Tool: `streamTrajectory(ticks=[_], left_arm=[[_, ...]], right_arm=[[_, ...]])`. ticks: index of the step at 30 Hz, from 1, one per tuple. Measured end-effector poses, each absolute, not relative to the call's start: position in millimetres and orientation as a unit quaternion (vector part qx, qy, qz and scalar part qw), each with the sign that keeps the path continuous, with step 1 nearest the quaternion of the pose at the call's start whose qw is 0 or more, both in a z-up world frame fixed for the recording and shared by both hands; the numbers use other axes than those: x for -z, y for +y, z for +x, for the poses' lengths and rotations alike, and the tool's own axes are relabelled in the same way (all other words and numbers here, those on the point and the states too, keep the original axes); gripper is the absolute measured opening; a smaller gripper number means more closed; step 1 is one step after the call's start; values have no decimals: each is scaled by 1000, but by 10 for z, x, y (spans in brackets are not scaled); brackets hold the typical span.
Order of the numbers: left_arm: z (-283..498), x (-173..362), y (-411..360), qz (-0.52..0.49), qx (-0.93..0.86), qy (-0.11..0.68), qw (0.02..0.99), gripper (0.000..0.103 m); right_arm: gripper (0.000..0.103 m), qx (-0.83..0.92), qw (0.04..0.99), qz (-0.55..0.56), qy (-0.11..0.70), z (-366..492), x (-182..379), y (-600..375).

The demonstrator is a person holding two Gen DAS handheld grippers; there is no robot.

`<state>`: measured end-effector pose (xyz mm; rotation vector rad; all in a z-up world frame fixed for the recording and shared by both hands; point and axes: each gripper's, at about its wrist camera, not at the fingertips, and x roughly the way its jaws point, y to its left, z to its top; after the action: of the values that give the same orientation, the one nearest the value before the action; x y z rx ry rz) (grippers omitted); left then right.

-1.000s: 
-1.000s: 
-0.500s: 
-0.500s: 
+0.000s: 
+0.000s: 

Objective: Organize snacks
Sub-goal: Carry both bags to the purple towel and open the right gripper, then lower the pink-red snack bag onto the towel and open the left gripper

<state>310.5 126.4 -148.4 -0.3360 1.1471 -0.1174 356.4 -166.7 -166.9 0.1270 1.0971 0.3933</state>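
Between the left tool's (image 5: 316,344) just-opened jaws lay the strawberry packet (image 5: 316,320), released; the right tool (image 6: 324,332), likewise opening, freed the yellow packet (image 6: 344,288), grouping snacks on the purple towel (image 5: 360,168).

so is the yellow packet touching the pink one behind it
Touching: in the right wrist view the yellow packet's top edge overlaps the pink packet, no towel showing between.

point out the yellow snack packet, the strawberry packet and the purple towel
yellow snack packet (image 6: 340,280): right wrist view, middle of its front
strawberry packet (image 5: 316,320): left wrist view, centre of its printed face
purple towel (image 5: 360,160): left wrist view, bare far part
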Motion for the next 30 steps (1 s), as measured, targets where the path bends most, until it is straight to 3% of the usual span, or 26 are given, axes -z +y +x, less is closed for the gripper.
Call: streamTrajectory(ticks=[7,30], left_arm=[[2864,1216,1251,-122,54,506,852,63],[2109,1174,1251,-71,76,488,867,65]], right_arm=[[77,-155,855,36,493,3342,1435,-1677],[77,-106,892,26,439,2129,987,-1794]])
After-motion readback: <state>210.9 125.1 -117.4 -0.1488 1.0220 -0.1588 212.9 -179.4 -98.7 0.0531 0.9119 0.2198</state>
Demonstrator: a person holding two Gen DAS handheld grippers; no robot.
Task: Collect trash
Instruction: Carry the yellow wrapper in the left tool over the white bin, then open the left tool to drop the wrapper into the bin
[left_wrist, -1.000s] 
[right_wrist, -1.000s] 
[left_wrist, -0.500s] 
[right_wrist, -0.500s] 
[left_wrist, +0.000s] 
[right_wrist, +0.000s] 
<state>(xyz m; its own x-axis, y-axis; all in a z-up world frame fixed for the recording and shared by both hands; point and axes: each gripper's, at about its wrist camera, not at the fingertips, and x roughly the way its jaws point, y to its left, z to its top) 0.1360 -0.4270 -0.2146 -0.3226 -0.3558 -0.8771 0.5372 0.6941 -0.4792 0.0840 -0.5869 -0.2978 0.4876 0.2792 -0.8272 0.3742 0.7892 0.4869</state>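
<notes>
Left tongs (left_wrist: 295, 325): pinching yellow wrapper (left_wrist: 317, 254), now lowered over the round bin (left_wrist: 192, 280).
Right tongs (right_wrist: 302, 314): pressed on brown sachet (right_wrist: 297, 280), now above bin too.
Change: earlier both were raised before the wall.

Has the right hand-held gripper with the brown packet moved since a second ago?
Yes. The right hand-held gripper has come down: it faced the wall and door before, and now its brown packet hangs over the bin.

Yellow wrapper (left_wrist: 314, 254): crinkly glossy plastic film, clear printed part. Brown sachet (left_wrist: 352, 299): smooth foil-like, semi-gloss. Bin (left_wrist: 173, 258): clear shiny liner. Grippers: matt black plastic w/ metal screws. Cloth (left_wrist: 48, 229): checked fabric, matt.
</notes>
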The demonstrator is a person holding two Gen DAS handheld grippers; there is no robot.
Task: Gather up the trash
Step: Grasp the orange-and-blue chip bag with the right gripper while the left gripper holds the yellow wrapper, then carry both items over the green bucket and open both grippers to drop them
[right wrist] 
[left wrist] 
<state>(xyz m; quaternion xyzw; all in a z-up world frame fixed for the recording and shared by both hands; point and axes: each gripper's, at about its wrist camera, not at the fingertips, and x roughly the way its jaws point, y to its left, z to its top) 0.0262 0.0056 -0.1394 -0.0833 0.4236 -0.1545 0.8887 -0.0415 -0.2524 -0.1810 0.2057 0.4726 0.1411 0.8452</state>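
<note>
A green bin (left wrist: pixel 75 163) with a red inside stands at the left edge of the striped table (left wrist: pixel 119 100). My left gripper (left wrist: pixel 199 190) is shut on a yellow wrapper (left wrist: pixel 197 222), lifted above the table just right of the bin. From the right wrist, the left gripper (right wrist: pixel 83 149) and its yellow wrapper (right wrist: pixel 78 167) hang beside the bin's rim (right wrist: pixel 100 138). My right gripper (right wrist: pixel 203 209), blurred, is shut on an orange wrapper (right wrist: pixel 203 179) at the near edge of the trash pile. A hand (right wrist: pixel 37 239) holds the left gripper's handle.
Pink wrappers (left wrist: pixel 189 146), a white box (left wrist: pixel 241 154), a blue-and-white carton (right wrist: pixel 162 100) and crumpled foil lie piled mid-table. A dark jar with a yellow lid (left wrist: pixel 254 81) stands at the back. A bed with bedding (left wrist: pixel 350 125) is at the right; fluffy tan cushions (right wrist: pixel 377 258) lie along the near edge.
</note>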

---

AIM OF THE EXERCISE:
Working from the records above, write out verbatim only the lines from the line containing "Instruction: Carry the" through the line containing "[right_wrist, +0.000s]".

ANSWER BOX:
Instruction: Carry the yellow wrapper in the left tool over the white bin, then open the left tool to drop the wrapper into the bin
[left_wrist, -1.000s] 
[right_wrist, -1.000s] 
[left_wrist, -0.500s] 
[right_wrist, -0.500s] 
[left_wrist, +0.000s] 
[right_wrist, +0.000s] 

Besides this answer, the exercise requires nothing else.